------ DATA TO EXAMINE ------
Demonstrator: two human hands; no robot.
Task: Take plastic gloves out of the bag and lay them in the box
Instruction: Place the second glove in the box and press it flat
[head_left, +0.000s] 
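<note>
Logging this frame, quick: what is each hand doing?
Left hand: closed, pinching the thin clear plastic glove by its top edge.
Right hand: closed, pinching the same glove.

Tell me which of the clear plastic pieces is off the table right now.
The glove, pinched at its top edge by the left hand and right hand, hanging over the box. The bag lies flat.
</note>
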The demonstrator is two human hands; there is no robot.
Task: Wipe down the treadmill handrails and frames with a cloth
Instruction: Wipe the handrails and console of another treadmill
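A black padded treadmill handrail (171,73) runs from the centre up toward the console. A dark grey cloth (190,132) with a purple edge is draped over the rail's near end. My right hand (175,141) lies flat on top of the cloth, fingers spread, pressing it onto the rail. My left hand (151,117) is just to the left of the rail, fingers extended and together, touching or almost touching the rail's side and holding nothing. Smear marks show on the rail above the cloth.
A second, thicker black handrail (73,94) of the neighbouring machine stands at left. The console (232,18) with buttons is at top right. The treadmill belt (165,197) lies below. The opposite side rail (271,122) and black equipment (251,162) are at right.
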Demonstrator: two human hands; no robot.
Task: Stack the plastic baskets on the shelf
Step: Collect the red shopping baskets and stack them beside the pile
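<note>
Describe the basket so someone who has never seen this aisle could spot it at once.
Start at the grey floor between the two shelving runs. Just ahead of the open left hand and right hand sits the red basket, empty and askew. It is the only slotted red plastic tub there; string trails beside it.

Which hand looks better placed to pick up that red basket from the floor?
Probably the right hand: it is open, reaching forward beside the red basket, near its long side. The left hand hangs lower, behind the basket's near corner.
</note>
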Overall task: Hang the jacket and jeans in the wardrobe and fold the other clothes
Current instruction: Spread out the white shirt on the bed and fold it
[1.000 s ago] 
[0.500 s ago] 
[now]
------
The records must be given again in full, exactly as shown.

PROBLEM SOLUTION:
Demonstrator: two human hands; no robot.
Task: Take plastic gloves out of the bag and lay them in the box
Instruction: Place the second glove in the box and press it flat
[head_left, +0.000s] 
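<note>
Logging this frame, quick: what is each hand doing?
Left hand: closed, pinching the thin clear plastic glove by its top edge.
Right hand: closed, pinching the same glove.

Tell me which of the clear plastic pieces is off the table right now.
The glove, pinched at its top edge by the left hand and right hand, hanging over the box. The bag lies flat.
</note>
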The demonstrator is two human hands; there is no robot.
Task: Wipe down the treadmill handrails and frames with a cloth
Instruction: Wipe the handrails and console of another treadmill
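A black padded treadmill handrail (171,73) runs from the centre up toward the console. A dark grey cloth (190,132) with a purple edge is draped over the rail's near end. My right hand (175,141) lies flat on top of the cloth, fingers spread, pressing it onto the rail. My left hand (151,117) is just to the left of the rail, fingers extended and together, touching or almost touching the rail's side and holding nothing. Smear marks show on the rail above the cloth.
A second, thicker black handrail (73,94) of the neighbouring machine stands at left. The console (232,18) with buttons is at top right. The treadmill belt (165,197) lies below. The opposite side rail (271,122) and black equipment (251,162) are at right.
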Demonstrator: two human hands; no robot.
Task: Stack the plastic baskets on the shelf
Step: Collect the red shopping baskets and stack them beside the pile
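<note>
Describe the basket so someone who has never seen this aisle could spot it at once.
Start at the grey floor between the two shelving runs. Just ahead of the open left hand and right hand sits the red basket, empty and askew. It is the only slotted red plastic tub there; string trails beside it.

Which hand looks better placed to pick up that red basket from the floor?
Probably the right hand: it is open, reaching forward beside the red basket, near its long side. The left hand hangs lower, behind the basket's near corner.
</note>
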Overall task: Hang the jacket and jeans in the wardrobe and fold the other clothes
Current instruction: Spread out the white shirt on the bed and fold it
[1.000 s ago] 
[0.500 s ago] 
[now]

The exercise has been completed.